Word-for-word transcription: reproduce all of the data, but not the pictures.

#####

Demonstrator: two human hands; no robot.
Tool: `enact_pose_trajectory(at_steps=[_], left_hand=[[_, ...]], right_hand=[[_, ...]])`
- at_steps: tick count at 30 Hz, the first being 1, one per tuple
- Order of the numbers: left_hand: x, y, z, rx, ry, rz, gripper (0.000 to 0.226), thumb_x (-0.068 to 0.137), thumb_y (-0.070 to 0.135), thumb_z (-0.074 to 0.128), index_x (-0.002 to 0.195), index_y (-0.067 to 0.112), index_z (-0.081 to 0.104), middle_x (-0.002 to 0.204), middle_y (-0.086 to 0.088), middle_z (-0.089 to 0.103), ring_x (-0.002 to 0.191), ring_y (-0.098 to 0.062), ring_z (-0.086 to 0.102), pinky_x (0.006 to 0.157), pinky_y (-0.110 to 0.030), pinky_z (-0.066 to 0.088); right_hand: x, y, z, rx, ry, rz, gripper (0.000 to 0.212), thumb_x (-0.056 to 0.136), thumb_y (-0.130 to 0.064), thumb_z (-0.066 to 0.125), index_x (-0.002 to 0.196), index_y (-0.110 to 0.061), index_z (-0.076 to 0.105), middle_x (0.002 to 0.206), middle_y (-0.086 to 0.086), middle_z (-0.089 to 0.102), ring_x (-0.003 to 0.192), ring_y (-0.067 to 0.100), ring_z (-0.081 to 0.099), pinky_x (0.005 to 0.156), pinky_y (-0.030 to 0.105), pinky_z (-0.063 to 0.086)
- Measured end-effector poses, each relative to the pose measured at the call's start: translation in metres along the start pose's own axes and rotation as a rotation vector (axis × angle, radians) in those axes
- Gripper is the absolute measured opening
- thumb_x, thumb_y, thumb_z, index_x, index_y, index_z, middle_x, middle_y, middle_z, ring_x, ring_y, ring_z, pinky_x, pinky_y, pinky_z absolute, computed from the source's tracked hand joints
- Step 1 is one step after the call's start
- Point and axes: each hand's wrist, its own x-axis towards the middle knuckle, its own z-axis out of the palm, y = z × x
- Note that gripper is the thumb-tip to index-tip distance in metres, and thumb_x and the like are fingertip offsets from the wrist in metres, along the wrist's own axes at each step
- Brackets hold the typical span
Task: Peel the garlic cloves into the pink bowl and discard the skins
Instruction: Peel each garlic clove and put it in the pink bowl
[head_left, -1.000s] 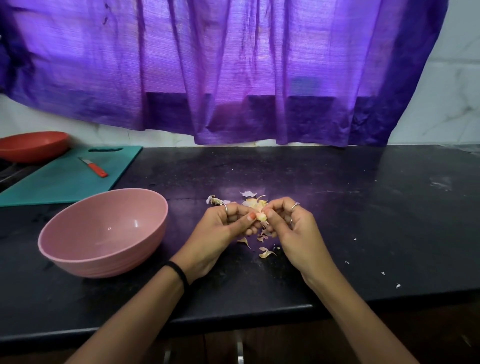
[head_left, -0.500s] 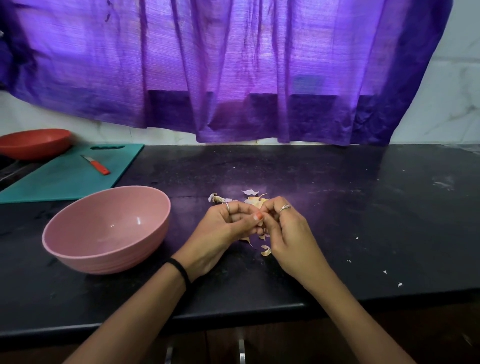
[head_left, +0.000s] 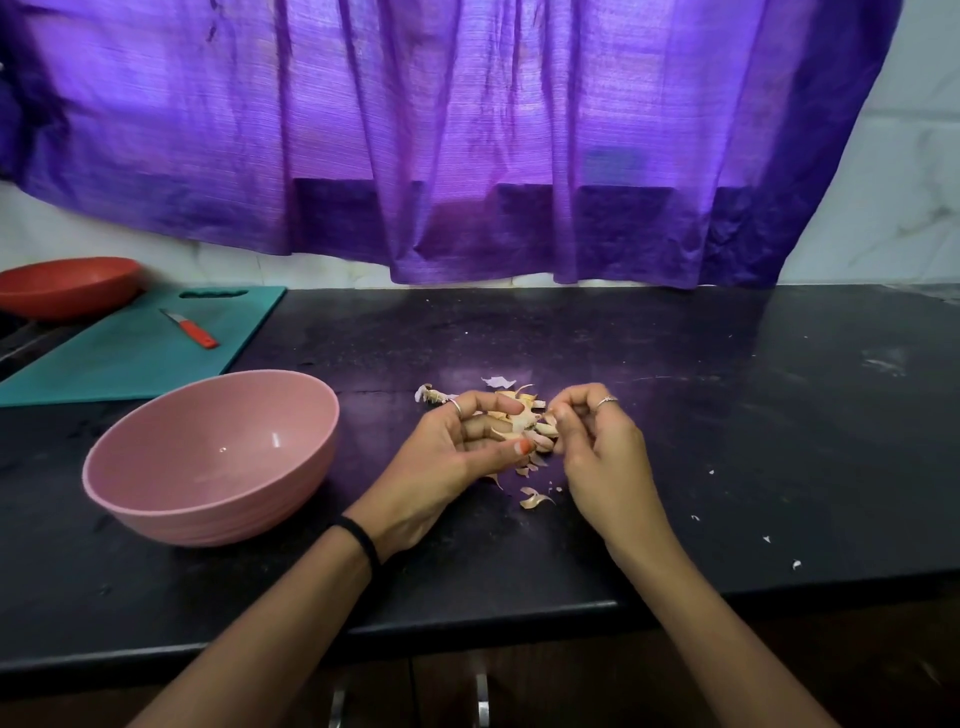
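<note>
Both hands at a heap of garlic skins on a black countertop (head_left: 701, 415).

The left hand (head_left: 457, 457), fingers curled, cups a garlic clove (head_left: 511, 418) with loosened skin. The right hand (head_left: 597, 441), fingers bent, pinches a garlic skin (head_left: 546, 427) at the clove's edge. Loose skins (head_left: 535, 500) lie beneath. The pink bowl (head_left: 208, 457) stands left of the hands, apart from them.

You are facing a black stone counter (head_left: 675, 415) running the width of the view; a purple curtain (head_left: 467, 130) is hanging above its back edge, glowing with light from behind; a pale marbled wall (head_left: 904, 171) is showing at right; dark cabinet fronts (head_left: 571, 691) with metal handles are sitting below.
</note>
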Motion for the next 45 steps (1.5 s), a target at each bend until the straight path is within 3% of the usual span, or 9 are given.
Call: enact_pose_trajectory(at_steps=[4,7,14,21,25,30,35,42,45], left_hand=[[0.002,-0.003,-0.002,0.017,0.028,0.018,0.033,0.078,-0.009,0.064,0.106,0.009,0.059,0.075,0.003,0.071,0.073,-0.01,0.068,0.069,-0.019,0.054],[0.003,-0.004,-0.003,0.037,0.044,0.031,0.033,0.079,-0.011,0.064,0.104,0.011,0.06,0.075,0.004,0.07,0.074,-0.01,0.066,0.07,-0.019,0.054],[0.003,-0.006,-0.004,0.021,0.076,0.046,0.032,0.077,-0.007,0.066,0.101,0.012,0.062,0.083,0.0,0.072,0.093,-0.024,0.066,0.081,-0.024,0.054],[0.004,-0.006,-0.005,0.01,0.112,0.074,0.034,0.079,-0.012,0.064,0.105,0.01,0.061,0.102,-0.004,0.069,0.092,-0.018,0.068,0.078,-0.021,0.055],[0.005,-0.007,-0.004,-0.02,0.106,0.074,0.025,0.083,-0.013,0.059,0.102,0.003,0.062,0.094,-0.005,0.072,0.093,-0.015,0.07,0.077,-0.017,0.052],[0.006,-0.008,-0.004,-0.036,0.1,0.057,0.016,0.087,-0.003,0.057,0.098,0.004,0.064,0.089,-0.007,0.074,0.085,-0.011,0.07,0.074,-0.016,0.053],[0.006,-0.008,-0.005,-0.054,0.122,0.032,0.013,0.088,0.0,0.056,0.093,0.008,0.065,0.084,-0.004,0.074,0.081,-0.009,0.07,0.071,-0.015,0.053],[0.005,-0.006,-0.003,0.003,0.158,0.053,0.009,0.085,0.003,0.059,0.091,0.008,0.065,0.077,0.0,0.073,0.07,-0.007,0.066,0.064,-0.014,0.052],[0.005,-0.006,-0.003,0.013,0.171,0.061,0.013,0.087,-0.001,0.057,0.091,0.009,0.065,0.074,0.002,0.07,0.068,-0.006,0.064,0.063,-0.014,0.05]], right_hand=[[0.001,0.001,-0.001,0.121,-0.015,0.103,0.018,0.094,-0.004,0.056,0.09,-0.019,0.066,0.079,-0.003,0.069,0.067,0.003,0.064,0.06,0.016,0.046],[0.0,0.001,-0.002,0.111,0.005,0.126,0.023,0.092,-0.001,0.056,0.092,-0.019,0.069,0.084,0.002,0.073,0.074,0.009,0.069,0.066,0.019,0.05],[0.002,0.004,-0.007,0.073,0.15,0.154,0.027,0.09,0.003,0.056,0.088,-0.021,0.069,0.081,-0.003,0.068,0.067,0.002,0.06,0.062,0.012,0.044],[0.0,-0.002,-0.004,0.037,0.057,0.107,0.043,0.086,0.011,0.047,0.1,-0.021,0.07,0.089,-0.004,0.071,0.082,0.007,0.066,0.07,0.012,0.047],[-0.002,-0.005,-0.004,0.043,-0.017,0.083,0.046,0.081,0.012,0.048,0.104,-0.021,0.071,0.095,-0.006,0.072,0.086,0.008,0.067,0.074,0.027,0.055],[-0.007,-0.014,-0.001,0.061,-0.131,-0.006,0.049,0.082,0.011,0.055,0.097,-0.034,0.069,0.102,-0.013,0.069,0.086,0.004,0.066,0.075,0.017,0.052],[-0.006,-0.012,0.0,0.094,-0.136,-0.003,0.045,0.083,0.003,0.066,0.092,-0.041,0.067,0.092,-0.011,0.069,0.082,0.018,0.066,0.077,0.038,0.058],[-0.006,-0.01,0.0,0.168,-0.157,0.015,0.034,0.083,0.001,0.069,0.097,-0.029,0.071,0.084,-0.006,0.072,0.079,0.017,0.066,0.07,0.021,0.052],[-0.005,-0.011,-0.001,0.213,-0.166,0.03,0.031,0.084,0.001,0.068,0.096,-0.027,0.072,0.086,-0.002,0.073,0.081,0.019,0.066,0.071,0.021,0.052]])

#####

_SOLVED EXERCISE_.
Demonstrator: two human hands; no robot.
Tool: `enact_pose_trajectory(at_steps=[_], left_hand=[[_, ...]], right_hand=[[_, ...]])`
- at_steps: tick count at 30 Hz, the first being 1, one per tuple
- Order of the numbers: left_hand: x, y, z, rx, ry, rz, gripper (0.000 to 0.226), thumb_x (-0.068 to 0.137), thumb_y (-0.070 to 0.135), thumb_z (-0.074 to 0.128), index_x (-0.002 to 0.195), index_y (-0.067 to 0.112), index_z (-0.081 to 0.104), middle_x (-0.002 to 0.204), middle_y (-0.086 to 0.088), middle_z (-0.089 to 0.103), ring_x (-0.002 to 0.191), ring_y (-0.098 to 0.062), ring_z (-0.086 to 0.102), pinky_x (0.006 to 0.157), pinky_y (-0.110 to 0.030), pinky_z (-0.066 to 0.088); right_hand: x, y, z, rx, ry, rz, gripper (0.000 to 0.212), thumb_x (-0.056 to 0.136), thumb_y (-0.130 to 0.064), thumb_z (-0.066 to 0.125), index_x (-0.002 to 0.196), index_y (-0.110 to 0.061), index_z (-0.076 to 0.105), middle_x (0.002 to 0.206), middle_y (-0.086 to 0.086), middle_z (-0.089 to 0.102), ring_x (-0.003 to 0.192), ring_y (-0.067 to 0.100), ring_z (-0.081 to 0.099), pinky_x (0.005 to 0.156), pinky_y (-0.030 to 0.105), pinky_z (-0.063 to 0.086)
- Measured end-effector poses, each relative to the pose measured at the call's start: translation in metres along the start pose's own axes and rotation as a rotation vector (axis × angle, radians) in those axes
- Gripper is the absolute measured opening
- thumb_x, thumb_y, thumb_z, index_x, index_y, index_z, middle_x, middle_y, middle_z, ring_x, ring_y, ring_z, pinky_x, pinky_y, pinky_z absolute, computed from the source's tracked hand joints
- Step 1 is one step after the call's start
- Point and axes: each hand's wrist, its own x-axis towards the middle knuckle, its own z-axis out of the palm, y = z × x
- Note that gripper is the thumb-tip to index-tip distance in metres, and thumb_x and the like are fingertip offsets from the wrist in metres, along the wrist's own axes at each step
- Brackets hold the typical span
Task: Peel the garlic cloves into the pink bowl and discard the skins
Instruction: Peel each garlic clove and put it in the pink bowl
[head_left, -1.000s] 
[head_left, -0.500s] 
[head_left, +0.000s] 
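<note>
Both hands at a heap of garlic skins on a black countertop (head_left: 701, 415).

The left hand (head_left: 457, 457), fingers curled, cups a garlic clove (head_left: 511, 418) with loosened skin. The right hand (head_left: 597, 441), fingers bent, pinches a garlic skin (head_left: 546, 427) at the clove's edge. Loose skins (head_left: 535, 500) lie beneath. The pink bowl (head_left: 208, 457) stands left of the hands, apart from them.

You are facing a black stone counter (head_left: 675, 415) running the width of the view; a purple curtain (head_left: 467, 130) is hanging above its back edge, glowing with light from behind; a pale marbled wall (head_left: 904, 171) is showing at right; dark cabinet fronts (head_left: 571, 691) with metal handles are sitting below.
</note>
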Motion for the next 45 steps (1.5 s), a target at each bend until the straight path is within 3% of the usual span, or 9 are given.
Call: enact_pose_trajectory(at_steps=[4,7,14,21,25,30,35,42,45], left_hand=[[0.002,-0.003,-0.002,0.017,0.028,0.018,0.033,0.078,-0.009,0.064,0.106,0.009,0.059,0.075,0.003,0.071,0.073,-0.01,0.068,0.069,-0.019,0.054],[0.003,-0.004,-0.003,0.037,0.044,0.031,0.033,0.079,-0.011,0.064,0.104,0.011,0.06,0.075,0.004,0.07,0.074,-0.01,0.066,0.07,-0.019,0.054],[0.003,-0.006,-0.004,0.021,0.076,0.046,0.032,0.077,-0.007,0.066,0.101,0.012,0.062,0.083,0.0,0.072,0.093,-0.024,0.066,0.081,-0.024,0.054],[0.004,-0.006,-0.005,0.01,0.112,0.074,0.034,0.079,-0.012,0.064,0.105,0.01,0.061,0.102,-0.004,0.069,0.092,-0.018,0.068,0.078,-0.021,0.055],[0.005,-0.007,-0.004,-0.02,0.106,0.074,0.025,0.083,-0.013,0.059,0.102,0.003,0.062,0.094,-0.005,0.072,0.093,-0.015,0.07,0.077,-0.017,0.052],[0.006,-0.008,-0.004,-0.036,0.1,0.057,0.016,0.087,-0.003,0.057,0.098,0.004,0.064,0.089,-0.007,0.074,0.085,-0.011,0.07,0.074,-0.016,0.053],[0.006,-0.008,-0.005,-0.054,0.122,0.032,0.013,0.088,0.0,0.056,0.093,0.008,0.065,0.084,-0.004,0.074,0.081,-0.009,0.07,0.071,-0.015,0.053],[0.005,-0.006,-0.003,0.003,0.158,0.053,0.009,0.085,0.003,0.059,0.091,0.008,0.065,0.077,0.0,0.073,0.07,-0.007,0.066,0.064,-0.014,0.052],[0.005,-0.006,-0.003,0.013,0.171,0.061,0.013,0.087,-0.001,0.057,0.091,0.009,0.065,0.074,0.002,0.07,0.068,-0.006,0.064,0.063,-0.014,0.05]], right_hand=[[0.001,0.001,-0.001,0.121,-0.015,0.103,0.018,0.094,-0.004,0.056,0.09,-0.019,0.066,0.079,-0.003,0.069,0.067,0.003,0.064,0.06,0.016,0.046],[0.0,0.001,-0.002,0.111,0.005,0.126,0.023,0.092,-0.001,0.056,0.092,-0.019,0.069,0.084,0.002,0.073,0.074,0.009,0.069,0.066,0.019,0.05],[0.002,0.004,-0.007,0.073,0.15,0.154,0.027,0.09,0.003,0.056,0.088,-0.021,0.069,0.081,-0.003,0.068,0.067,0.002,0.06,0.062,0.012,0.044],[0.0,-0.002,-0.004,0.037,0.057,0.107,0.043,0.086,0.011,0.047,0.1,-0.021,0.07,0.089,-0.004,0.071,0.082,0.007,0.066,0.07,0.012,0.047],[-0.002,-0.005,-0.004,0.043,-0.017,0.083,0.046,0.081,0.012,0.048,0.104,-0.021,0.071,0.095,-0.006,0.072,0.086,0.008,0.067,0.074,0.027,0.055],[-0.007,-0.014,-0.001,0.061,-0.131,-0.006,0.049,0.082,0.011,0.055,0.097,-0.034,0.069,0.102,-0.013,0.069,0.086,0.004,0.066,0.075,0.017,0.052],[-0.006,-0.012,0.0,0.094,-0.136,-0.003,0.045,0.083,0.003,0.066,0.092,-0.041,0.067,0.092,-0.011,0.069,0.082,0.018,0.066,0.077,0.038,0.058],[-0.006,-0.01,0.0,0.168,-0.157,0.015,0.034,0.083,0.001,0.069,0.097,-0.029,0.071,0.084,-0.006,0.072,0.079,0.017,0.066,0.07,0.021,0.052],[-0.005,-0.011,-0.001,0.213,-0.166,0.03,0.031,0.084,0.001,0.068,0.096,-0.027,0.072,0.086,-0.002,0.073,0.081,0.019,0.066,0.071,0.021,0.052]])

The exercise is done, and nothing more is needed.